Надпись, начертанная на развалинах в Риме
Я, Луций Домиций Агенобарб, а впоследствии Нерон Цезарь, родился пятнадцатого числа декабря месяца тридцать седьмого года… в Праге. При крещении получил имя Британик, но практически им не пользуюсь. Цезарь Нерон – мое настоящее имя, истинное обличие и диагноз.
Многочисленные выродки нашей фамилии всегда славились дурными поступками даже среди непритязательных римлян. То раба какого-нибудь зарежем, то в народном собрании выбьем кому-нибудь глаз… И когда над моей головой стали собираться тучи, я решил, не дожидаясь грома, временно укрыться в каком-нибудь потаенном месте – инкогнито. Порывшись в собственной генеалогии, я обнаружил рыжебородого двойника, а вдобавок – актера. Под видом мистерии усадил комедианта на императорское кресло и, хихикая, растворился на глазах у всего Рима. Теперь рыжий Агенобарб, бездарный паяц, казнил, травил, насиловал моих подданных, что мог бы проделывать я, но более одаренно. Освоившись в пакостях, Агенобарб принялся разыскивать меня, здраво рассуждая, что не след нам обоим топтать эту землю и греться под солнцем. Имперские сикофанты обшарили всю поднебесную в надежде нащупать мой след, да тщетно… В Греции обнаружили самозванца, который выдавал себя за Нерона, глупый. Любителя острых ощущений настигли, отрезали буйну голову и отослали в Рим. По свидетельству историков, многие видели в Риме эту голову – она поражала всех диким взглядом, косматой гривой и свирепым выражением лица. Но это был не я…

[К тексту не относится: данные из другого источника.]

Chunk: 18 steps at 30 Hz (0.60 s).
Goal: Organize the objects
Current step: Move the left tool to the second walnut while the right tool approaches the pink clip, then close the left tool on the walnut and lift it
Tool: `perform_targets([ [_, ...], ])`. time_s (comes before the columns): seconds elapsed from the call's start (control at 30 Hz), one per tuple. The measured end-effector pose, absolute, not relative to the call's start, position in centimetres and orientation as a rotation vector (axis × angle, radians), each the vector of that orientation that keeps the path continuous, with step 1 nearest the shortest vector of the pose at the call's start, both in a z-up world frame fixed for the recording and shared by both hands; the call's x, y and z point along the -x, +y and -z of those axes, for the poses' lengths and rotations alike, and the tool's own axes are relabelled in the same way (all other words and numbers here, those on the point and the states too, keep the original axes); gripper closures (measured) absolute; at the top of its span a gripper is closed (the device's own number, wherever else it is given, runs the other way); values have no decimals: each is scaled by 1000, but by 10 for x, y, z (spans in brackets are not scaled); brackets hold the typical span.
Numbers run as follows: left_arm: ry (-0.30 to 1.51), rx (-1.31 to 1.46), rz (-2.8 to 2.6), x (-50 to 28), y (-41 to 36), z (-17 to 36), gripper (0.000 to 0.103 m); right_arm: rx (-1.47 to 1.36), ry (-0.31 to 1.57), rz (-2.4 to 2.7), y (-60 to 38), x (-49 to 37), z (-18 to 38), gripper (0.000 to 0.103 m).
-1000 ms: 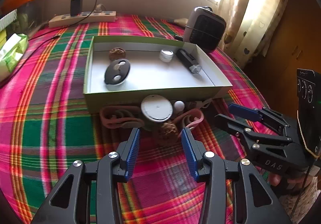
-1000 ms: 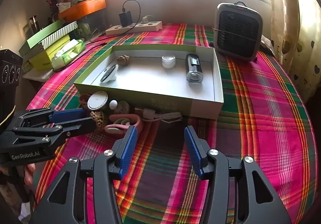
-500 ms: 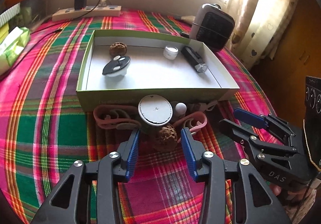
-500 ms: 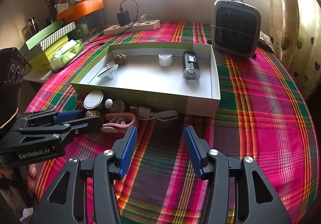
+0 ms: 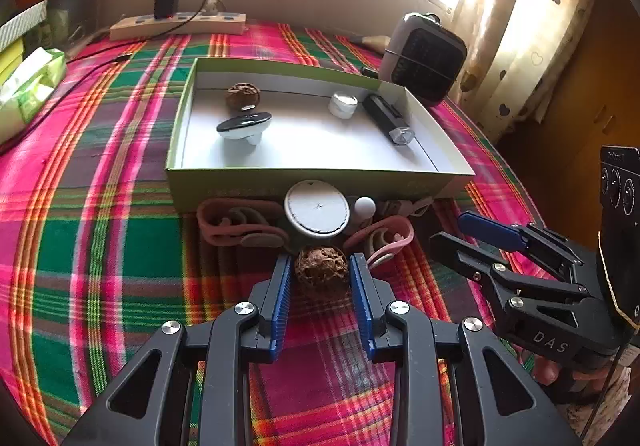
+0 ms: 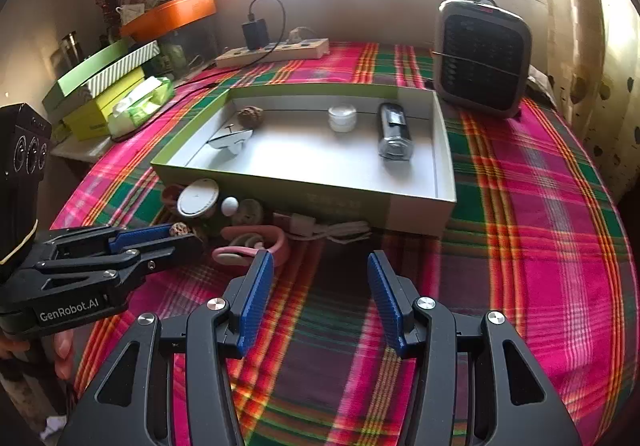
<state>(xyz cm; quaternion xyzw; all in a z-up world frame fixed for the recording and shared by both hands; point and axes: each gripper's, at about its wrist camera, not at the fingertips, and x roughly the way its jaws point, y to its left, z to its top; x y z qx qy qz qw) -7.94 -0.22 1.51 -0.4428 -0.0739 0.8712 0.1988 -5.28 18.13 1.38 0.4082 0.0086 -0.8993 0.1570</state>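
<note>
Left gripper (image 5: 322,278) jaws are closing around the walnut (image 5: 321,271), which sits between the blue pads (image 5: 282,296) on the plaid tablecloth (image 5: 100,246), just off the box's near wall; a sliver of gap shows on both sides, so I read it as bracketed but not yet pinched. Risk one: the shell is round, hard and ridged, so if the pads meet it off-centre it likely squirts forward into the white round lid (image 5: 317,209) or sideways onto the pink earhook headset (image 5: 390,236) touching the right pad's tip. Risk two: that pink loop lies right beside the fingertip and could get snagged and dragged along on the lift. Risk three: the cloth is soft, and low pad tips may bunch it up under the nut. The green box (image 5: 304,176) already holds a second walnut (image 5: 243,96), a black-and-white oval gadget (image 5: 244,126), a small white jar (image 5: 343,104) and a black cylinder (image 5: 388,120), so the drop spot needs picking to avoid knocking those. Pose: left gripper pitches steeply down toward the table's near edge, wrist level. Right gripper (image 6: 320,294) hangs at a similar downward tilt over bare cloth, jaws part-open with nothing between them, well clear of the white cable (image 6: 332,232).
</note>
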Motion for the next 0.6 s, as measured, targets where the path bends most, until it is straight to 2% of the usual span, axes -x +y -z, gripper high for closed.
perform_targets([
  [0.6,-258,1244,-2489,71,-35,-14,76,-1117,85,2391,145,63,-9,53],
])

После смерти Ацерронии и Агриппины я задержался на некоторое время в Байях. Принял участие в похоронах, стоял возле свежей могилы и разглядывал исподлобья своих подданных. Они стенали у гроба Агриппины, показушники; родственники Ацерронии горевали у второго гроба – подружек закопали рядом, близ Мизенской дороги, на местном кладбище. Два холмика земли – вот и все, что от них осталось. Как будто почерневшие женские груди выпирали на поверхность, и я ухмыльнулся от подобного сравнения. Мою гримасу расценили как непроизвольную мимику, как полное расстройство. Я произнес довольно сдержанную речь: «Э-э-э…» – и первым пошел прочь. За мною двинулись и все остальные, только родственники Ацерронии продолжали рыдать у своего холмика.

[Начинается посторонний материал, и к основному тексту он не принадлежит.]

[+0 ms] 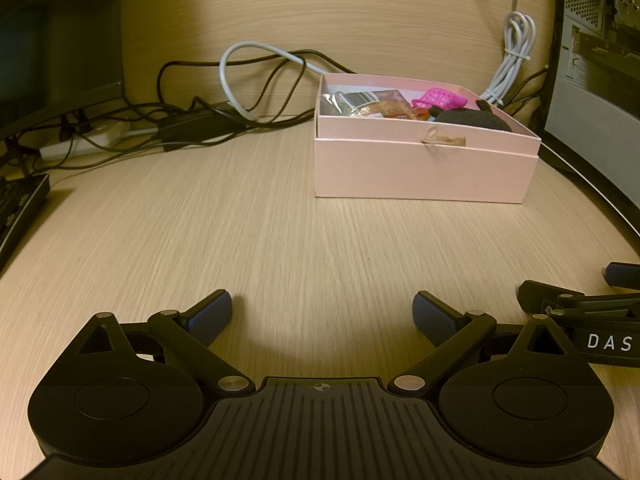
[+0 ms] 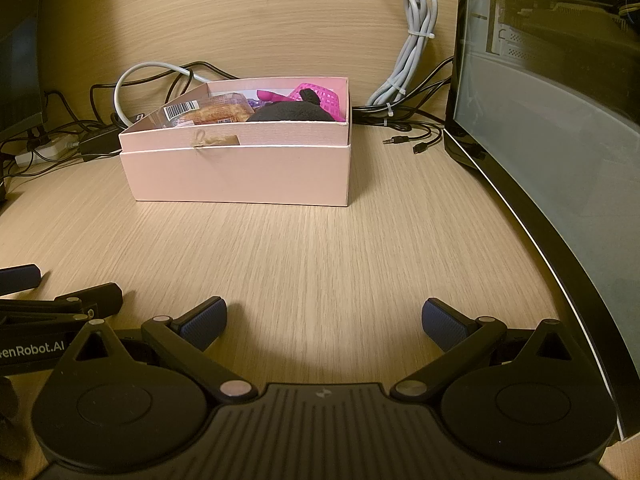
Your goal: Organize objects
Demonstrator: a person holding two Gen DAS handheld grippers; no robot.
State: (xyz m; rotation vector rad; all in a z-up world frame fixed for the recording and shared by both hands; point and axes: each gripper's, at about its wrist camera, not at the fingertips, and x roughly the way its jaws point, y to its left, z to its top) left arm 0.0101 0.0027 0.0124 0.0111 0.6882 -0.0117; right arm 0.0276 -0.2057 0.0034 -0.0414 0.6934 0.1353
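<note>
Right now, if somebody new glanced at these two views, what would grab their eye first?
The open pink box on the wooden desk, stuffed with a bright magenta mesh basket, a black plush toy and barcoded snack packets. Behind it sprawls a tangle of black and grey cables, and both the left gripper and right gripper sit open and unloaded.

Left gripper (image 1: 322,312), right gripper (image 2: 324,320): jaws apart.

Printed "DAS" in white on the black right tool (image 1: 592,312); "enRobot.AI" in white on the black left tool (image 2: 48,312).
</note>
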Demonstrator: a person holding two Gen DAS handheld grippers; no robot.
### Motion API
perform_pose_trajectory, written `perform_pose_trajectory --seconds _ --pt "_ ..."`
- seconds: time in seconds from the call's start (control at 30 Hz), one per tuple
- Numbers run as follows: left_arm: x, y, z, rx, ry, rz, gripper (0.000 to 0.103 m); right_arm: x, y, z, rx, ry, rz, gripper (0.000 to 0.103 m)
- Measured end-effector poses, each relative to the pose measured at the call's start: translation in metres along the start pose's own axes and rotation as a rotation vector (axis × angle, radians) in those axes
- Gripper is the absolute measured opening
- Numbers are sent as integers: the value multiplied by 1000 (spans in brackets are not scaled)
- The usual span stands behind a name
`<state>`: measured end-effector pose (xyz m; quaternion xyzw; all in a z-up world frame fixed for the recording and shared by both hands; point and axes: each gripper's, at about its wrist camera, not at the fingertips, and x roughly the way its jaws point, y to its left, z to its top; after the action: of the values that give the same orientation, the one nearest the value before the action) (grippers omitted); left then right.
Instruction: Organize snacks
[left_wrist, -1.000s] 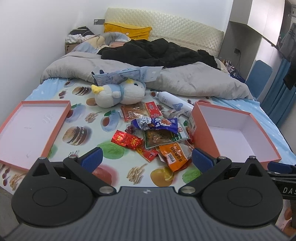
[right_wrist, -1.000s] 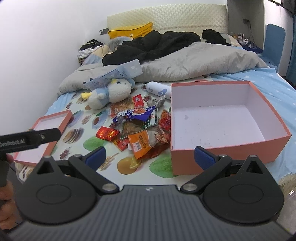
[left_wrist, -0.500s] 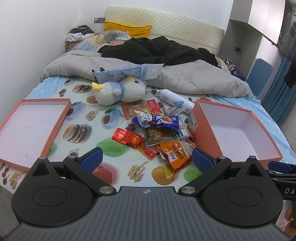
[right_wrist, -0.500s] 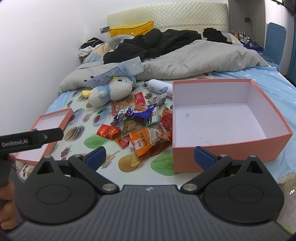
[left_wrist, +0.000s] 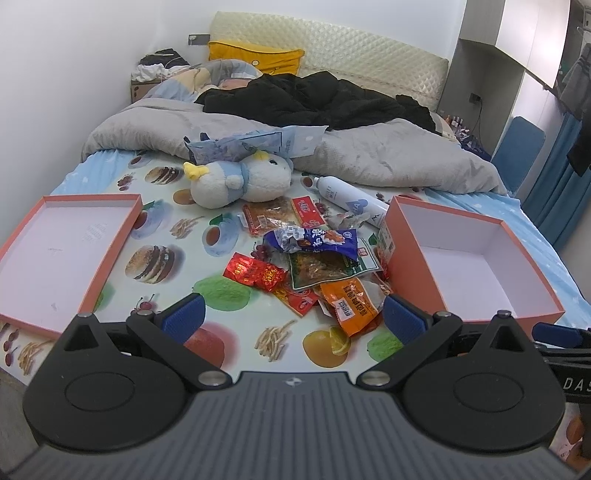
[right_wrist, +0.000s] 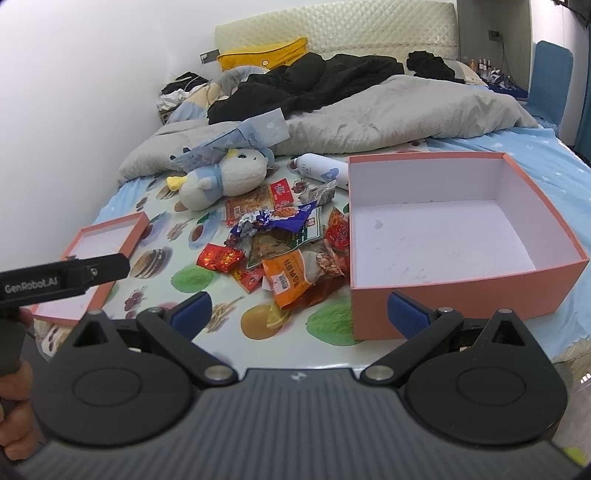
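Left gripper (left_wrist: 291, 314): jaws spread wide, nothing between the blue pads. It's hanging over the near edge of the bed, lined up with the front of the snack pile.

Right gripper (right_wrist: 299, 308): same deal, wide open and empty, parked in front of the near wall of the orange box (right_wrist: 461, 291).

What changed: over the last second both wrist views have crept forward and tipped down a bit. The pile sits bigger and lower in frame now, and nothing on the bed has moved — so I'd call this the approach, no pick started yet.

Orange packet (left_wrist: 351, 306): closest snack to the left tool, lying on top of the front of the heap, just beside the box. Looks like the easiest first grab.

Red foil packets (left_wrist: 255, 271): a little left of the heap, flat on the sheet.

Blue wrapper (left_wrist: 314, 240): crinkled, resting on the green-edged packet (left_wrist: 325, 266) mid-pile.

Box: open, empty, touching the right side of the pile. I'm guessing that's where it all goes.

Lid (left_wrist: 59, 251): upside down, well apart on the left.

Further back: the plush bird (left_wrist: 240, 181) and a white bottle (left_wrist: 347, 197) — not snacks, I'd leave them alone.
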<state>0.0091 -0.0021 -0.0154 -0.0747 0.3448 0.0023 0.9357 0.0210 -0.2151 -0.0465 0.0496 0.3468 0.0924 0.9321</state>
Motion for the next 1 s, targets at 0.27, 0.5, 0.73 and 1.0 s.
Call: perform_pose_trajectory --seconds 0.27,0.5,0.73,1.0 --pt "4 -7 -2 15 17 -13 103 1 -1 -4 12 4 13 103" --pt "12 -10 0 20 32 -12 103 7 -1 -10 -29 -20 -67 100" --pt "28 -10 0 28 60 -18 103 13 -13 -15 45 7 22 100" --pt "50 -6 5 35 90 -13 103 23 -7 -17 15 -26 4 100"
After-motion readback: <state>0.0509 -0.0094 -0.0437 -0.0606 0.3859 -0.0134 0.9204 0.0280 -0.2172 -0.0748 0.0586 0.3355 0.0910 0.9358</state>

Дома я переворошил бумаги и вещи Агриппины, обнаружил достаточную сумму денег на первое время, чем остался весьма доволен, но принял это как должное. В Праге у Агриппины имелись и другие сбережения; я унаследую все, что мне положено по закону, и даже больше – если как следует потрясти моего папашку Клавдия. Пусть и он раскошелится, раз горе такое… Я бродил, попивая вино, по саду, и каждый кустик, под которым я ставил Ацерронию, возбуждал меня до невозможности. Только эта утраченная возможность вызывала у меня чувство сожаления. «Сочти, Нерон, убийца своей матери!» А кто водил моими руками – я или провидение? Все, что я совершил, было предначертано в мировой литературе. И только при мастурбации – своими руками вожу я. Вот почему современный писательский труд можно расценивать как онанизм. Мастера античности обладали литературой по-всякому, и, если вам захочется теперь трахнуть литературу в ухо, это будет выглядеть по-новому, но никому не принесет сексуального удовольствия. Ни современному автору, ни мировой литературе. Поэтому надо читать античные книги, восхищаться, привязывать к члену авторучку и тихо мастурбировать себе в стол…

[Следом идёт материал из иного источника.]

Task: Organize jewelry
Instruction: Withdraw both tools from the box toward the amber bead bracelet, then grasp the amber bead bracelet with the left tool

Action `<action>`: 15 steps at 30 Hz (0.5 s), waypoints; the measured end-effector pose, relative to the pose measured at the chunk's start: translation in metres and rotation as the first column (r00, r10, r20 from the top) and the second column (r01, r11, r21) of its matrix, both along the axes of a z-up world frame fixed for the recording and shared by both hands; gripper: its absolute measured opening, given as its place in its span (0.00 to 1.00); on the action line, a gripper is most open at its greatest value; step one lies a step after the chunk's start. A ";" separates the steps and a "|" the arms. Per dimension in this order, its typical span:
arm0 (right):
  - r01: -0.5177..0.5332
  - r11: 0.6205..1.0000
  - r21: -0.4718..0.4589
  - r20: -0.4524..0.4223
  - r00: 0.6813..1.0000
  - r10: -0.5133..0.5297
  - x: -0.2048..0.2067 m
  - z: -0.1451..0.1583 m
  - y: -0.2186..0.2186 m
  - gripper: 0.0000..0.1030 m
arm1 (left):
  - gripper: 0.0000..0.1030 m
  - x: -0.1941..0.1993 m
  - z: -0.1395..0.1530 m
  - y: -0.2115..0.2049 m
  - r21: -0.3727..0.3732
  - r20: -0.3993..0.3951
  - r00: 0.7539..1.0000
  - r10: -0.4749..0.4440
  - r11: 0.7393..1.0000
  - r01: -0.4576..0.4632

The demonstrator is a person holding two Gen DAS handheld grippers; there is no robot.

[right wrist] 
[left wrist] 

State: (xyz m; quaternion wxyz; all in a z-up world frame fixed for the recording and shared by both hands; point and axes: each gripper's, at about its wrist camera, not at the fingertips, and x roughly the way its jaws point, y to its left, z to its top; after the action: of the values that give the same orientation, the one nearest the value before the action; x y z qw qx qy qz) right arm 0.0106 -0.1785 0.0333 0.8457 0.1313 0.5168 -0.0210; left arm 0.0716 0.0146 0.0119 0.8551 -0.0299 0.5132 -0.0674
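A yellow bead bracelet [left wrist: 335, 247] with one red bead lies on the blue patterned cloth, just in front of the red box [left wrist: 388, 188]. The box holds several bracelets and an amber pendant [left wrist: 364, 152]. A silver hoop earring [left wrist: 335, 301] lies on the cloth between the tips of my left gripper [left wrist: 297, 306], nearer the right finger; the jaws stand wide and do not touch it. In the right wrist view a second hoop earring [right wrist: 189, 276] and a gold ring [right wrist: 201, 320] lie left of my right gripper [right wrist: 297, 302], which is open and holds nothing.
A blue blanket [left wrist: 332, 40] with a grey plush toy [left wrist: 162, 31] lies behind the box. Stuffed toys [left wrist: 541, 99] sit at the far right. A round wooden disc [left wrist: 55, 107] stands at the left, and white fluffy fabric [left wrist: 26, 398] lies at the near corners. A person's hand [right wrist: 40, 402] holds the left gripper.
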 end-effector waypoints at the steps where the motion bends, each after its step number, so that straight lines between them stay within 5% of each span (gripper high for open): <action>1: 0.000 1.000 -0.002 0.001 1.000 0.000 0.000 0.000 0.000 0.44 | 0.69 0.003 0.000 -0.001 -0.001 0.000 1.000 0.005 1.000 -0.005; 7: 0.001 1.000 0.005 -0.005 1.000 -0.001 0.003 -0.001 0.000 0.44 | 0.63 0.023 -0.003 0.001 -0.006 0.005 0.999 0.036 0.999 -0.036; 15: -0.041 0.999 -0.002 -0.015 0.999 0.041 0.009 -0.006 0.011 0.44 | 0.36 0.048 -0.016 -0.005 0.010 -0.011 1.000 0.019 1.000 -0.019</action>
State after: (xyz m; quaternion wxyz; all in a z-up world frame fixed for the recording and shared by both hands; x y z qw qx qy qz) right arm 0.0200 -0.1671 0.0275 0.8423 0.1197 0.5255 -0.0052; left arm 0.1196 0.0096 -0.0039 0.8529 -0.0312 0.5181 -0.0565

Я сравнивал свое желание и боязнь обладать матерью Агриппиной с писательскими потугами – залезть на самую вершину творчества… Я как будто надругался над Литературой, которая выкормила всю европейскую цивилизацию. Я разрывал на Агриппине обложку, бесчинствуя, как молодой вандал, с хрустом разворачивал странички – и раком, и боком, и свесившись со стола, и закидывая ноги – имел ее, покрикивая: «А вот она где!!! А вот она где!!!» Без пиететов. Она пробовала учить меня жизни, прививала мораль, а я трахал ее с молодым задором, и в первую очередь потому, что так не полагается. Потому, что это «родительный падеж», а вот я хватаю его за сиськи и кручу, как «именительный». Вы мне говорите, что «Нерон» – это «прошедшее время», а я натурально беру Агриппину и превращаю его в настоящее. «Был, Есть, Буду!!! Был, Есть, Буду!!! To be, Was, Were, Been!!!» И попробуйте мне сказать, что это неправильные глаголы. Я рассмеюсь вам в лицо и трахну Агриппину еще раз…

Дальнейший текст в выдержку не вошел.